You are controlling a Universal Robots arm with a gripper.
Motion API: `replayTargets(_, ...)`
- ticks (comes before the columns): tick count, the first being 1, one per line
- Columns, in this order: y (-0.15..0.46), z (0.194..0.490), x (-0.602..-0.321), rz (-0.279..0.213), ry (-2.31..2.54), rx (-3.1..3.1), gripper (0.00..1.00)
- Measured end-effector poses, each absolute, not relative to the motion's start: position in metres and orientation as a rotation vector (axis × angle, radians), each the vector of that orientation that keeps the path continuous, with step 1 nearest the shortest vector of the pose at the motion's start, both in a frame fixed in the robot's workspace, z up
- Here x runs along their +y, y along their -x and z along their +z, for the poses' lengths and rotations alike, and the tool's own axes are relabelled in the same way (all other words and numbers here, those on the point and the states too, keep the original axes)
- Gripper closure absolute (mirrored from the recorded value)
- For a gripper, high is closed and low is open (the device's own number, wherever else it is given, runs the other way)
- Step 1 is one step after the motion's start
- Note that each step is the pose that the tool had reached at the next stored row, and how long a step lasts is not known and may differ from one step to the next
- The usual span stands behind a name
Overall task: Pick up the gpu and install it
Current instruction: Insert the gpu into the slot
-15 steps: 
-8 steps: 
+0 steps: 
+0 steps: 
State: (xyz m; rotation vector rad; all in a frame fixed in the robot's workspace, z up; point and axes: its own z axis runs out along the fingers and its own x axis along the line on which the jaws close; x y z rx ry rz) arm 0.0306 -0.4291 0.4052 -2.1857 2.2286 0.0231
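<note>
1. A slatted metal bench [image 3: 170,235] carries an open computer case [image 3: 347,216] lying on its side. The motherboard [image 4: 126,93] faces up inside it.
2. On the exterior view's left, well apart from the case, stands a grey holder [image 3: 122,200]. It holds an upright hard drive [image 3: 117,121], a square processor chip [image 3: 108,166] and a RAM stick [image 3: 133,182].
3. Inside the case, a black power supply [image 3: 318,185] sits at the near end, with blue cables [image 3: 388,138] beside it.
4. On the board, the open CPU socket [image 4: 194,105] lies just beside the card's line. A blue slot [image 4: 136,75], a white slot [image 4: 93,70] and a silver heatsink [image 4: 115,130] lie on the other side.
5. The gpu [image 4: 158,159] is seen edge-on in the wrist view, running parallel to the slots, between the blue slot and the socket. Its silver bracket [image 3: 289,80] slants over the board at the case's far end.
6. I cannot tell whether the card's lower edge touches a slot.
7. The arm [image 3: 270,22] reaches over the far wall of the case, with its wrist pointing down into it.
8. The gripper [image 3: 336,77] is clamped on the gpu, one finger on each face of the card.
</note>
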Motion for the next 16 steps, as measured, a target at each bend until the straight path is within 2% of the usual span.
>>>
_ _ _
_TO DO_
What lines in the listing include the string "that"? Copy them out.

_EXERCISE SOLUTION_
- Measured end-effector poses, each absolute, not relative to the motion's start: position in metres and orientation as a rotation vector (axis × angle, radians), each the vector of that orientation that keeps the path continuous, with step 1 nearest the shortest vector of the pose at the motion's start, both in a frame fixed in the robot's workspace, z up
- Note that each step is the pose that the tool had reached at the next stored row, and how long a step lasts is not known and may differ from one step to the next

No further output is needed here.